The Neolithic Period of Anatolia is Enlightened with "Moving Stones"

18/09/2020

A gala was organized for the documentary prepared within the scope of the project “Moving Stones: Europe's Neolithic Bridge: Anatolia”. Executed under the EU-Turkey Intercultural Dialogue Programme implemented by Yunus Emre Institute, the project records the Neolithic culture of Anatolia with a very comprehensive documentary and reflects it to the entire world. 

Gala of the documentary, the most important outcome of the project "Moving Stones: Europe's Neolithic Bridge: Anatolia" coordinated by Istanbul French Anatolian Research Institute under the EU-Turkey Intercultural Dialogue Programme implemented by Yunus Emre Institute, was organized on the 15th of September over the project's website "neolithic-bridge.org".

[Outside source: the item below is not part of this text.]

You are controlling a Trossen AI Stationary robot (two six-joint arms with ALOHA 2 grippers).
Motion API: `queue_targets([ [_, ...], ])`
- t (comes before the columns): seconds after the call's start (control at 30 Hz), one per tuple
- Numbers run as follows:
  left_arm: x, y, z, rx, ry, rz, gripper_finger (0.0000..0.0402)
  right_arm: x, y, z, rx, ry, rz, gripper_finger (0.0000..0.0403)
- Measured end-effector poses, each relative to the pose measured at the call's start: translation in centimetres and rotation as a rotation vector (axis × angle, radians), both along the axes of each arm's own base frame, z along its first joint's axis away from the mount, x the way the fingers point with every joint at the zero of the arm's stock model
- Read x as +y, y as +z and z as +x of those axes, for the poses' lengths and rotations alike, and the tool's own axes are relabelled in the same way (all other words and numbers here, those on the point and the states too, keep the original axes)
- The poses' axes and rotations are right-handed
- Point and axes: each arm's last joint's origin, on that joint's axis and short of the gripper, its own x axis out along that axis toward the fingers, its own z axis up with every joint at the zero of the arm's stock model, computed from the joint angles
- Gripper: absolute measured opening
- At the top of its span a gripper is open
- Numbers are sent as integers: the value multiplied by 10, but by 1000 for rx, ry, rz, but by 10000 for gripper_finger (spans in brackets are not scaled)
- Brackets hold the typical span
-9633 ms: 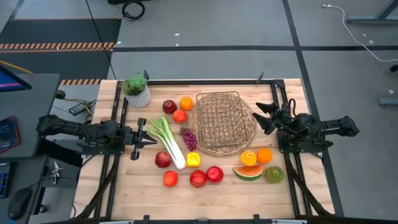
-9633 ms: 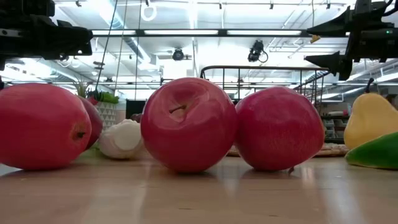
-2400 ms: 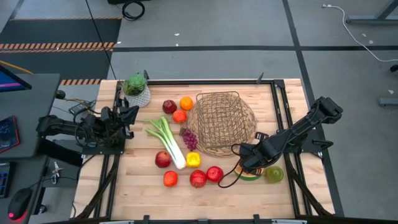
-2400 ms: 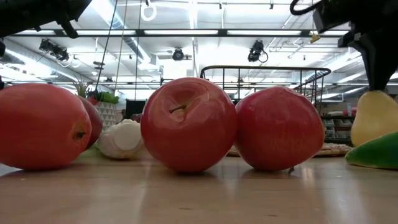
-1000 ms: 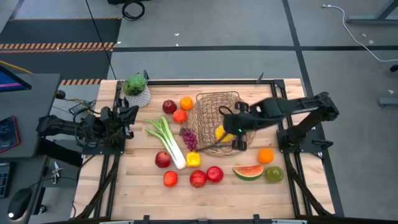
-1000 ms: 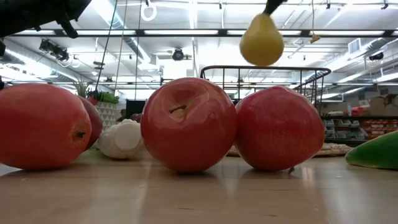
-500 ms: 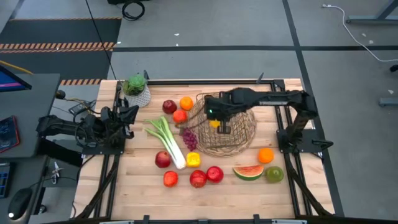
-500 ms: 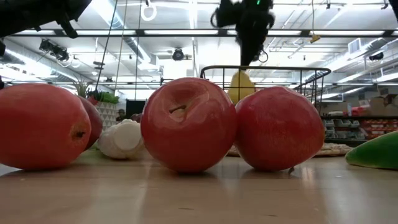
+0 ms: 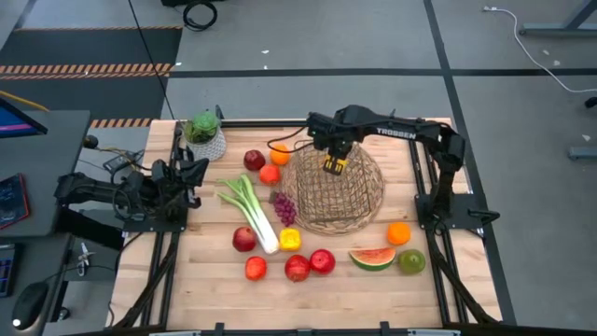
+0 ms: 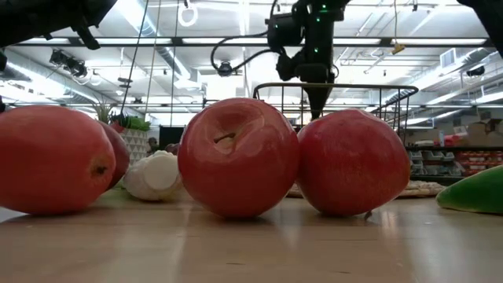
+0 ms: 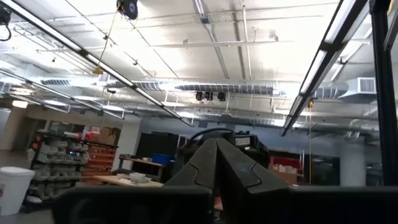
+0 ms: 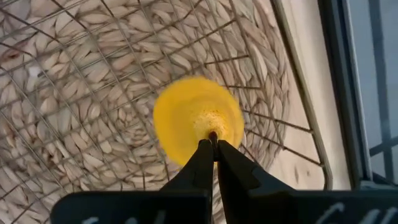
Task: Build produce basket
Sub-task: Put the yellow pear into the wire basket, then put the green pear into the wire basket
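Right wrist view, yellow fruit (image 12: 198,119) pinched at tool (image 12: 212,144) tips

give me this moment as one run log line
right gripper: shut on yellow fruit stem, over basket | left gripper: shut, parked at left edge | rest of produce on table

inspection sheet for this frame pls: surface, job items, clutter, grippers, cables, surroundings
surface: wooden table, produce spread on it.
job's things: basket; yellow fruit over it; leek, apples, oranges, watermelon slice still outside.
clutter: potted plant at far left corner.
grippers: right gripper shut on the yellow fruit's stem; left gripper shut, empty, parked at left edge.
cables: coil on floor.
surroundings: grey floor, hazard tape.
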Motion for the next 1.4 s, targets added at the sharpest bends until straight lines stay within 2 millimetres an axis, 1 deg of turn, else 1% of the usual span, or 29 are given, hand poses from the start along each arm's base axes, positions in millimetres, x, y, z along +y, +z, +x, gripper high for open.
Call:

 "Neolithic Studies" constantly offer new data on the shaping of civilization. The project "Moving Stones: Europe's Neolithic Bridge: Anatolia" also provides a fertile ground for cross-border intercultural dialogue, collaborative work, solidarity and sharing on the basis of the common cultural heritage of humanity. Main idea of the project is to contribute to the greater visibility and recognition of the information revealed by this joint transboundary effort of the scientific world as well as "Anatolian Neolithic and its Transmission to Europe".

Many people such as the project's Scientific Advisory Board members, the Director of Istanbul French Anatolian Research Institute Bayram Balcı, Archaeologists Dr. Martin Godon, Dr. Kumru Arapgirlioğlu, Dr. Semih Çelik and Dr. Müge Durusu Tanrıöver attended the press conference of the project.
 

Dr. Kumru Arapgirlioğlu emphasized that the institutions extending support to the project played an instrumental role for the realization of the project.

The meeting covered the findings of the project "Moving Stones" regarding the Neolithic Age. At the meeting, it was stated that new information about family structure and social life was obtained from the data obtained concerning the Neolithic Age.

The documentary screened following the project showcased ongoing excavation works in different parts of Anatolia under the project. Findings from around 60 excavation works were shared including those from Konya/Boncuklu Höyük (Mound), Konya/Çatalhöyük, Niğde/Köşk Höyük and Gökçeada/Uğurlu-Zeytinli Höyük.

The findings show that the houses in settlements were established over the houses that hosted many previous generations, many tools used in daily life were made of obsidian stone and both hunter-gatherer and agricultural communities were present in these settlements.  

The excavations conducted in many different regions of Anatolia regarding this period indicate the absence of a state system or social hierarchy as a common finding concerning this period.
 

ANOTHER WORLD IS POSSIBLE WITH THE NEOLITHIC AGE

Common view of many experts such as Ulucak Höyük Excavation Chief Prof. Özlem Çevik and Assoc. Prof. Fulya Dedeoğlu talking about the excavations for which they were responsible throughout the documentary is that Neolithic lifestyle sets a very important example for peaceful coexistence.
Common findings from different excavations point to the absence of any information on why the life in these settlements came to an end or why the people living in these areas left their villages. In general, mounds do not carry any sign of disaster.

ANATOLIA: EUROPE'S NEOLITHIC BRIDGE

Researchers stated that the Neolithic way of life in Anatolia was transferred to the European civilization and in this way, agricultural methods regarding the crops observed in Anatolia were also used in Europe.

Objectives of the project "Moving Stones" include, among others, contributing to the greater recognition and visibility of "the Anatolian Neolithic Global Cultural Heritage of Turkey and its Transmission to Europe", opening new horizons for intercultural dialogue on this basis and establishing a bridge among the segments of the society through scientific research.

Documentary of the project recording and contributing to the greater visibility of the archaeological excavations on the first settlements of human beings from Hasankeyf to Kırklareli as well as their collections in museums with the permission of the Ministry of Culture and Tourism of the Republic of Turkey and under the guidance of excavation chiefs and museum directors was directed by Enis Rıza and produced by Nalân Sakızlı while its field photos were taken by Jale Mekiş Diker.